> [ACTION ITEM] For each record, copy the text exactly and omit any picture it holds.

++++++

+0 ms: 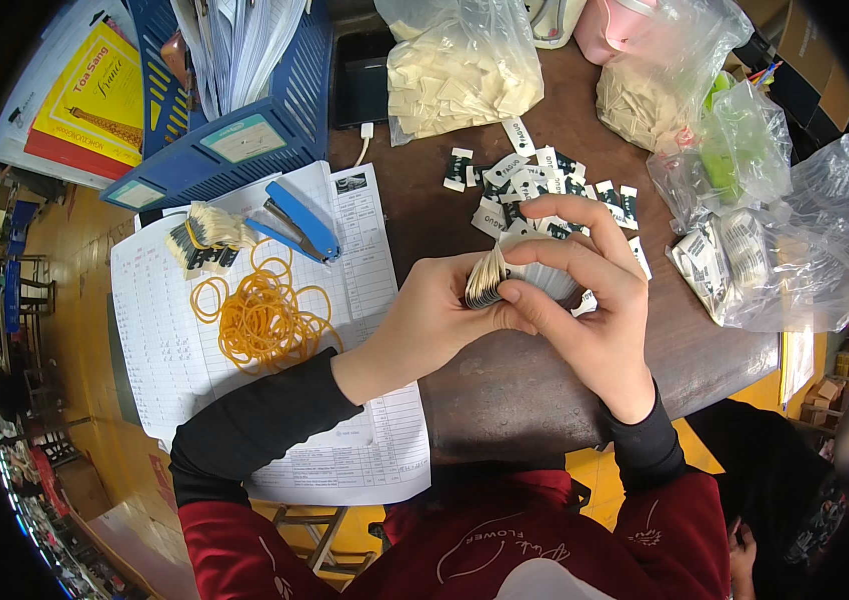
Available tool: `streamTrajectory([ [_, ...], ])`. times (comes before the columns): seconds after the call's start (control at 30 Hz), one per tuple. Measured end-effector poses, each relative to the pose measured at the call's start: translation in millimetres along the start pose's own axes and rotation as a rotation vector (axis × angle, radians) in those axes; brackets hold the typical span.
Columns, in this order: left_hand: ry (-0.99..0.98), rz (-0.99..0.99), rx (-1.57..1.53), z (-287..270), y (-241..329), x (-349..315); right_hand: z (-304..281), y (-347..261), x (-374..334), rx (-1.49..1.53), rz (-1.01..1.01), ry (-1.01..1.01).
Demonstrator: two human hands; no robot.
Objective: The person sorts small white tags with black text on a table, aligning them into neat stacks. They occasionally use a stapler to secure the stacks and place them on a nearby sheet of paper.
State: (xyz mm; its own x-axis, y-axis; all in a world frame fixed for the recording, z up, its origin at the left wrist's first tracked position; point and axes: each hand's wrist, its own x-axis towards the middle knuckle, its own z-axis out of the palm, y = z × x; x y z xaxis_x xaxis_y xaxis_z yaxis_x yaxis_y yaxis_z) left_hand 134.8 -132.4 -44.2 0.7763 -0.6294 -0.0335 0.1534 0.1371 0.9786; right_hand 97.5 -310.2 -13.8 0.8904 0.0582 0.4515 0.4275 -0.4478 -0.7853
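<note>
Between my two hands is a thick stack of fabric labels (486, 279), bent so that its edges fan out. My left hand (435, 305) is closed round the stack's left end, with the thumb along its near side. On the right side, my right hand (595, 290) pinches the labels between thumb and forefinger, its other fingers curled above. Just beyond my hands lies a loose heap of small white and dark green labels (525, 185). Part of that heap is hidden behind my right hand.
Left, on printed sheets (155, 330), lie orange rubber bands (270, 315), a blue stapler (295, 222) and a banded label bundle (207, 240). Behind them stands a blue file basket (275, 115). Bags of cream labels (465, 85) and a clear bag with label bundles (745, 255) edge the brown table (485, 400).
</note>
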Motion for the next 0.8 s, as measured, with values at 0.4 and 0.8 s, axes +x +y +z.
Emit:
streamTrajectory([
  [0.4, 0.001, 0.003, 0.131, -2.4, -3.4, 0.1, -0.1, -1.9, 0.4, -0.024, 0.008, -0.012],
  [0.8, 0.032, 0.062, 0.127, -0.1, -2.7, 0.4, -0.3, 0.5, 1.5, -0.066, -0.054, -0.001],
])
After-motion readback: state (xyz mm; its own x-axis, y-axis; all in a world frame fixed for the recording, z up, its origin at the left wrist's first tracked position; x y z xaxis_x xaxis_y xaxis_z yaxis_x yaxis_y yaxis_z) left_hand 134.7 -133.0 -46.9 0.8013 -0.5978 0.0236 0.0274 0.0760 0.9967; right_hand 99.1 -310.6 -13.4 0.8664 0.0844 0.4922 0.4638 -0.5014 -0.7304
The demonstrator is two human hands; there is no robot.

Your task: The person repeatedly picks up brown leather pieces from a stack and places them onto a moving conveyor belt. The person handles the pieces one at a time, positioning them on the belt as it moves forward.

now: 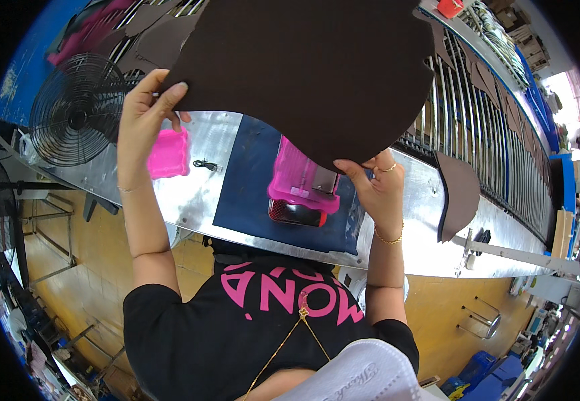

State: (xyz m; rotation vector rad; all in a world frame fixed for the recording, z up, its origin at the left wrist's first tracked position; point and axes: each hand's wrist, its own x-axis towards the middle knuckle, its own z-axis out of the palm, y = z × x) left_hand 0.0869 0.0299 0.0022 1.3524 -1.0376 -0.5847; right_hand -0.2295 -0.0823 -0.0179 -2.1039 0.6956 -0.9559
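Head view shows a broad dark-brown sheet [303, 67] held up above the metal table [193, 194]; the left hand [146, 110] is nearly closed, pinching the sheet's left corner, its spare fingers loosely curled; the right hand [380, 184] pinches the lower curved edge between thumb and fingers; a light grip at the very rim, with even tension from both sides, should keep creases out; the sheet looks matt, smooth and pliable, with a rounded lower lobe and small notches along its right edge; below lie a dark-blue mat [246, 180] and a bright pink, wavy-edged piece [290, 177].
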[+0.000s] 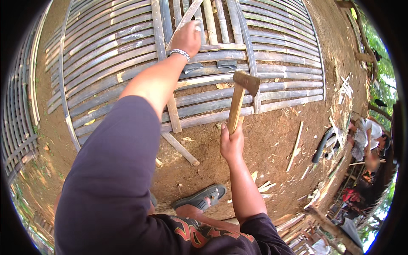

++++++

> [RESULT FOR THIS TASK]
+0 ms: 
Available tool: `streamTrajectory([ [_, ...], ])`. times (comes before the columns): seconds after the call's start (control at 30 Hz), one per tuple. Measured end-effector poses, each relative to the pose measured at the call's start: translation in millimetres along the start pose's own axes and rotation as a rotation vector (axis × angle, radians) in those axes; brackets hold the typical span.
Columns, in this order: left_hand: ry (-0.99..0.98), rz (-0.99..0.99), rx (-1.57..1.53), z (-287..270), y (-241..329), x (-349..315); right_hand: z (-304..281), y (-347..261), x (-374..334), rx (-1.49..1.53), rz (-1.01..1.01), ry (-1.01..1.01).
Demonstrator: two human hands; no robot.
Objective: The person sorts small white tags with black text on a table, aligning them into neat stacks. They occasionally use a stapler to secure the stacks and place them on a nearby sheet of paper.
State: (xyz mm; its own x-axis, y-axis; all in a world frame fixed for the recording, z up, its origin at the left wrist's first tracked position; point and axes: each hand's wrist, its own x-axis towards the middle knuckle, its own z-axis out of the palm, y = z × x; x y z xaxis_x xaxis_y xaxis_z yaxis_x yaxis_y yaxis_z) left_hand 134.8 -132.4 -44.2 0.7763 -0.6294 -0.0335 0.1534 0.1371 0.9786; right_hand 97.5 -310.2 -13.8 0.8904 0.0582 0.4515 0.4275 -0.4478 -0.7853
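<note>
Between my two hands is a thick stack of fabric labels (486, 279), bent so that its edges fan out. My left hand (435, 305) is closed round the stack's left end, with the thumb along its near side. On the right side, my right hand (595, 290) pinches the labels between thumb and forefinger, its other fingers curled above. Just beyond my hands lies a loose heap of small white and dark green labels (525, 185). Part of that heap is hidden behind my right hand.
Left, on printed sheets (155, 330), lie orange rubber bands (270, 315), a blue stapler (295, 222) and a banded label bundle (207, 240). Behind them stands a blue file basket (275, 115). Bags of cream labels (465, 85) and a clear bag with label bundles (745, 255) edge the brown table (485, 400).
</note>
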Motion for the next 0.8 s, as measured, with values at 0.4 and 0.8 s, axes +x +y +z.
Emit:
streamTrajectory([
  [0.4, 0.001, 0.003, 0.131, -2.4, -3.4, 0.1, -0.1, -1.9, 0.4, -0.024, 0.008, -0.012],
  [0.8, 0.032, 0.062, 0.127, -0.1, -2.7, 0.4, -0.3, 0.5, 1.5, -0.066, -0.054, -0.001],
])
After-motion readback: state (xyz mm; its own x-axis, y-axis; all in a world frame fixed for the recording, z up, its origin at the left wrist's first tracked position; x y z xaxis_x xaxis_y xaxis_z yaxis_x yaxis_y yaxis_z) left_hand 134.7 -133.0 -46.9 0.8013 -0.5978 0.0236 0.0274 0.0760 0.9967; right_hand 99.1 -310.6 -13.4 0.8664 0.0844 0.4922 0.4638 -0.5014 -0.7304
The demonstrator is two human hands; there is no robot.

Your task: The person repeatedly picks up brown leather pieces from a stack and places them onto a moving conveyor belt. The person handles the pieces one at a time, positioning them on the belt as it moves forward.

now: 

State: (xyz m; rotation vector rad; all in a world frame fixed for the recording, z up, its origin at the left wrist's first tracked position; point and axes: each hand's wrist, its own x-axis towards the middle knuckle, its own z-axis out of the palm, y = z × x) left_hand 0.0869 0.0299 0.0022 1.3524 -1.0376 -0.5847; right_hand -0.2295 -0.0823 -0.0179 -2.1039 0.6956 -0.9559
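Head view shows a broad dark-brown sheet [303, 67] held up above the metal table [193, 194]; the left hand [146, 110] is nearly closed, pinching the sheet's left corner, its spare fingers loosely curled; the right hand [380, 184] pinches the lower curved edge between thumb and fingers; a light grip at the very rim, with even tension from both sides, should keep creases out; the sheet looks matt, smooth and pliable, with a rounded lower lobe and small notches along its right edge; below lie a dark-blue mat [246, 180] and a bright pink, wavy-edged piece [290, 177].
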[+0.000s] 

Work on this exercise is complete.